Saudi-Iranian issues of discord highlighted by Hariri’s resignation

November 05, 2017
Two sides of the same coin. Supporters of Lebanon’s Hezbollah movement carry portraits of Iran’s Supreme Leader Ayatollah Ali Khamenei (L) and Hezbollah’s leader Hassan Nasrallah in a southern suburb of the capital Beirut. (AFP)

London- The resignation of Leba­nese Prime Minister Saad Hariri highlighted the es­sence of the dispute be­tween Saudi Arabia and Iran, with Riyadh recently pledg­ing to help preserve Lebanon’s stability and the latter creating an atmosphere of intimidation that led to Hariri’s abrupt resignation.
In a televised broadcast from Riyadh, Hariri attacked Iran and Hezbollah for meddling in Arab af­fairs and said: “Iran’s arms in the region will be cut off.”
Hariri’s resignation signals a new phase for countering the Iran-backed Hezbollah and curtailing Iranian influence in Lebanon and Syria.
Saudi State Minister for Gulf Affairs Thamer al-Sabhan ear­lier had sharply criticised Hezbol­lah, calling for its “toppling” and promising “astonishing develop­ments” during an interview with the Lebanese television station MTV.
Sabhan is a veteran Saudi dip­lomat who has been tasked with dealing with some of the king­dom’s most pressing international files, particularly issues related to Iranian expansionary activities and the Islamic State.
In 2016, he became the first Sau­di ambassador to Iraq in a quarter century but had to resign his post due to threats on his life for speak­ing against Iran-sponsored militias active in Iraq.

Sabhan met with Hariri in Saudi Arabia last week. Hariri also met with Saudi Crown Prince Moham­med bin Salman bin Abdulaziz.
In postings on Twitter, Sabhan described his meeting with Hariri as “long and fruitful” and said there were agreements regarding many issues concerning the Leba­nese people. “What comes is bet­ter, God willing,” Sabhan tweeted on October 31.
Sabhan rapped the Lebanese government for tolerating Hezbol­lah’s criticism of the kingdom. He earlier said those who cooperate with Hezbollah must be “pun­ished.” Hezbollah will be held ac­countable for its “war on Saudi Arabia” and its exploitation of the people of Lebanon, Sabhan said in comments published by Sky News Arabia.
Saudi Arabia was “determined to stand resolute against Hezbol­lah, the satanic militia working to recruit and train outlaws in the party’s strongholds in Lebanon,” he added.
“Hezbollah is declaring war on Saudi Arabia with the Iranian weapons and missiles they are launching from Yemen.”
Sabhan accused Hezbollah of “manufacturing drugs in Lebanon and attempting to smuggle them into Arab countries to destroy the youth. We must hold this militia accountable as a lesson for oth­ers, to guarantee the security and safety of our people.
“Hezbollah’s militias are exploit­ing Lebanese ports and airport to carry out terrorist operations as well as smuggle terrorists.
“We have an effective treatment that can put an end to this ram­pant tumour and, God willing, we will be able to work for the future of our countries and the future of Lebanon as well.”
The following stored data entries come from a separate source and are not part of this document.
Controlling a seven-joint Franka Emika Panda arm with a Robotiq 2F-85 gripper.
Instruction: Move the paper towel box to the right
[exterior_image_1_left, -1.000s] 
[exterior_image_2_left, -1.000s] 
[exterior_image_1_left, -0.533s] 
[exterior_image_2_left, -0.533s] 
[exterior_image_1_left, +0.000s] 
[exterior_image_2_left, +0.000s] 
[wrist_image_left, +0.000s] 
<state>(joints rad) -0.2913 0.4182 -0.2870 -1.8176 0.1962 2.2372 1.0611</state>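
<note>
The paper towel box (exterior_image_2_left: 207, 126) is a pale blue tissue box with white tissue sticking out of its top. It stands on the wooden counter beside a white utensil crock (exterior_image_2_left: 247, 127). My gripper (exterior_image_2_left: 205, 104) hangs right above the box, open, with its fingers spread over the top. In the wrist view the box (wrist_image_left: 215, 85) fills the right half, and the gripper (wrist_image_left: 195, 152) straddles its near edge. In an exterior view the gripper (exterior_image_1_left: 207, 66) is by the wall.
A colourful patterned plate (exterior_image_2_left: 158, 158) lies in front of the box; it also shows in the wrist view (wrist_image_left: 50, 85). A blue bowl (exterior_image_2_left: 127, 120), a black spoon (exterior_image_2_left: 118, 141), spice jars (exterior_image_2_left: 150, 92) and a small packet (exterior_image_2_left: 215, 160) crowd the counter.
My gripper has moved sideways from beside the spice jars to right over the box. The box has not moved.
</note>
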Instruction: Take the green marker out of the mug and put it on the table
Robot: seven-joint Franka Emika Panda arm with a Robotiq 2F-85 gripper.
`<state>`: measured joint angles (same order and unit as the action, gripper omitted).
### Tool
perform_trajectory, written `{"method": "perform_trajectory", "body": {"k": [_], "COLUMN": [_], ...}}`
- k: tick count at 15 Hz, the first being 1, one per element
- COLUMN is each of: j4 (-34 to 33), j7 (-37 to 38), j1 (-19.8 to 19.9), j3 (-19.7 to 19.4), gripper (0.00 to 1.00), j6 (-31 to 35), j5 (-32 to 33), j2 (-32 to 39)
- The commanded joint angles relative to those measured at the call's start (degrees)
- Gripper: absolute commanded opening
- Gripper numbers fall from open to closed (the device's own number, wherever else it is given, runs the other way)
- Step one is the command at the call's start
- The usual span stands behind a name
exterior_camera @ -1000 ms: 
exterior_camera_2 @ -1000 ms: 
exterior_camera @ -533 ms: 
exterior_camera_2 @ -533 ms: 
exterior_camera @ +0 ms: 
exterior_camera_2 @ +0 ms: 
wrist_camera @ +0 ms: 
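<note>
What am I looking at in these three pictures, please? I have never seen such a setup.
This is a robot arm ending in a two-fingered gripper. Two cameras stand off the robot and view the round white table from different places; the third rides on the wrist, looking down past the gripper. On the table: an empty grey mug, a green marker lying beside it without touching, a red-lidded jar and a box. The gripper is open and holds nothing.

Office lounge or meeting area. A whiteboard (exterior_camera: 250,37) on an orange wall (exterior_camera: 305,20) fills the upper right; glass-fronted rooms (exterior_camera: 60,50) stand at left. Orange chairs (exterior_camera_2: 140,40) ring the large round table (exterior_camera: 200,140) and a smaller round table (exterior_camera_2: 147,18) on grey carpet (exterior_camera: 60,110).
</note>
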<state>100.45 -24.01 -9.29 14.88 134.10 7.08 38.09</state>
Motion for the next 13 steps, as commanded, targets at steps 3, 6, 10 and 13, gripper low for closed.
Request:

With regards to Hariri’s resigna­tion, Sabhan gave a cryptic tweet saying: “The hands of treachery and aggression must be removed.”
The attacks on Hezbollah came after new US sanctions were im­posed on the group.
“These critical measures will impose new sanctions to crack down on Hezbollah’s financing and hold it accountable for its acts of death and destruction,” said US Representative Ed Royce, chair­man of the House Foreign Affairs Committee.
The US House widened the 2015 US Hezbollah International Fi­nancing Prevention Act (HIFPA) and passed a resolution calling on the European Union to classify the group as a terrorist organisation. Hezbollah has been listed as such by several international entities, including the Gulf Cooperation Council and the Arab League.
The US State Department earlier offered $12 million in rewards for information leading to the arrest of two Hezbollah operatives. Also, the recent release of al-Qaeda leader Osama bin Laden’s personal documents by the CIA revealed links to Iran and Hezbollah.
The documents indicated that Iran offered al-Qaeda operatives “money and arms and everything they need and offered them train­ing in Hezbollah camps in Leba­non, in return for striking Ameri­can interests in Saudi Arabia.”